• _Data excerpts_:
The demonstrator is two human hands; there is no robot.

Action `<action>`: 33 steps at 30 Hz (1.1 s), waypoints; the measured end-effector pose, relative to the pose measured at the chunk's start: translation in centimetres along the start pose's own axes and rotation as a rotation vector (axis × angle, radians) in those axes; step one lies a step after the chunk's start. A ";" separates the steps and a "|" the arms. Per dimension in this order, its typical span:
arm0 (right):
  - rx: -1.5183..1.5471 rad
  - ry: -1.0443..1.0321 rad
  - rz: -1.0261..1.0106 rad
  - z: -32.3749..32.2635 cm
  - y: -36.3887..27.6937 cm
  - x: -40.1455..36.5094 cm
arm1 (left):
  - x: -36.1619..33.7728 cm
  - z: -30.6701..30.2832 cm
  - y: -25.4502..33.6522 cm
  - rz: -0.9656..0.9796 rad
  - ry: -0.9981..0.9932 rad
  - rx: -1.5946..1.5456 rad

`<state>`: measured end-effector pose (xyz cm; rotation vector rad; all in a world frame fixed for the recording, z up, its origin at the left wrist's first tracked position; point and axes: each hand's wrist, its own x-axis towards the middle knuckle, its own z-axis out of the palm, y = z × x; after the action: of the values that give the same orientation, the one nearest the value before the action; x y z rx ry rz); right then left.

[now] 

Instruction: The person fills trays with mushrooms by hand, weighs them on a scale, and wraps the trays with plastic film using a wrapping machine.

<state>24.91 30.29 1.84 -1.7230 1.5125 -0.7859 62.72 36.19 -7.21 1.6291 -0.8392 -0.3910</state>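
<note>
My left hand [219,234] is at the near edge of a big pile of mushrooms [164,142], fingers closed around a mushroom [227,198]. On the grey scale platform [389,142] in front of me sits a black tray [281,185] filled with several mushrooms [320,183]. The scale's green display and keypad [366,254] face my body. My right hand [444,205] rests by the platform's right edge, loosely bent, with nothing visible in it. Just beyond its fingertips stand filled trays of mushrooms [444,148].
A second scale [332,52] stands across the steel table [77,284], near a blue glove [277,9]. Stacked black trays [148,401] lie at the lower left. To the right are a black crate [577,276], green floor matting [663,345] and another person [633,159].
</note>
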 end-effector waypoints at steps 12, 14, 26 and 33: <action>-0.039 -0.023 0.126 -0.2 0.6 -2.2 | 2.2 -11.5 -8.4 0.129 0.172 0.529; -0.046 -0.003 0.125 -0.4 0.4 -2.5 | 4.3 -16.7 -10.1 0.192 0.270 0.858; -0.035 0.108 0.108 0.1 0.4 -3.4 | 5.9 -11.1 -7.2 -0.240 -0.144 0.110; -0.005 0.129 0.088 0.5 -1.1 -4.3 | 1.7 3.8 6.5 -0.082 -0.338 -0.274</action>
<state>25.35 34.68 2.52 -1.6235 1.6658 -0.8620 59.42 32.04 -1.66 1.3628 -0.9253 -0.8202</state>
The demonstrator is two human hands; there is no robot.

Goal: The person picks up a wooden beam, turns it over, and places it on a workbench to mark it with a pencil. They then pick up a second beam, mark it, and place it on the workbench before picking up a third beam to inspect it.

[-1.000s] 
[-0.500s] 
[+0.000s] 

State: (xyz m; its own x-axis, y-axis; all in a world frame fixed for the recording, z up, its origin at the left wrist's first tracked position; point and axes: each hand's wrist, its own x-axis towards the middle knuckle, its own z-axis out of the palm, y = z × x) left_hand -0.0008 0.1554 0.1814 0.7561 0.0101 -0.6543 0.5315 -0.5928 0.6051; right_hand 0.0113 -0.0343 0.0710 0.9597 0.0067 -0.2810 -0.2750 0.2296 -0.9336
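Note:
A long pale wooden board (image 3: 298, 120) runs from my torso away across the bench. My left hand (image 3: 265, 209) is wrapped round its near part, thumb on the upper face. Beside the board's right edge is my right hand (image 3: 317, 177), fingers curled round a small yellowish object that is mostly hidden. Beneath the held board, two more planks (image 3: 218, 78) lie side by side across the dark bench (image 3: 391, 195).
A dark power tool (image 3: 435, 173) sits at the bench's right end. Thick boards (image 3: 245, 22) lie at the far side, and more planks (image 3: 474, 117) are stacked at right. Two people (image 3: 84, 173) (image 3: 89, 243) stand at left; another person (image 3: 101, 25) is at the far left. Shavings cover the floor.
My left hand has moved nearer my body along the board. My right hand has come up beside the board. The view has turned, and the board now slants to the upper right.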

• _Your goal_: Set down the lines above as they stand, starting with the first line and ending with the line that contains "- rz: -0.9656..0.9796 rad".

• _Written response_:
The demonstrator is two human hands; there is no robot.

Action `<action>`: 33 steps at 30 Hz (1.1 s), waypoints; the measured end-effector pose, relative to the pose measured at the chunk's start: translation in centimetres along the start pose's own axes and rotation as a rotation vector (axis × angle, radians) in those axes; step one lies a step after the chunk's start. A ";" separates the steps and a "|" the arms. Per dimension in this order, its typical span:
arm0 (right):
  - rx: -1.5183..1.5471 rad
  - ry: -1.0443..1.0321 rad
  - rz: -1.0261..1.0106 rad
  - z: -32.3749..32.2635 cm
  - y: -36.3887..27.6937 cm
  - x: -40.1455..36.5094 cm
arm1 (left):
  - x: -36.1619..33.7728 cm
  - z: -30.6701..30.2832 cm
  - y: -25.4502..33.6522 cm
  - rz: -0.9656..0.9796 rad

This exercise requires no further answer.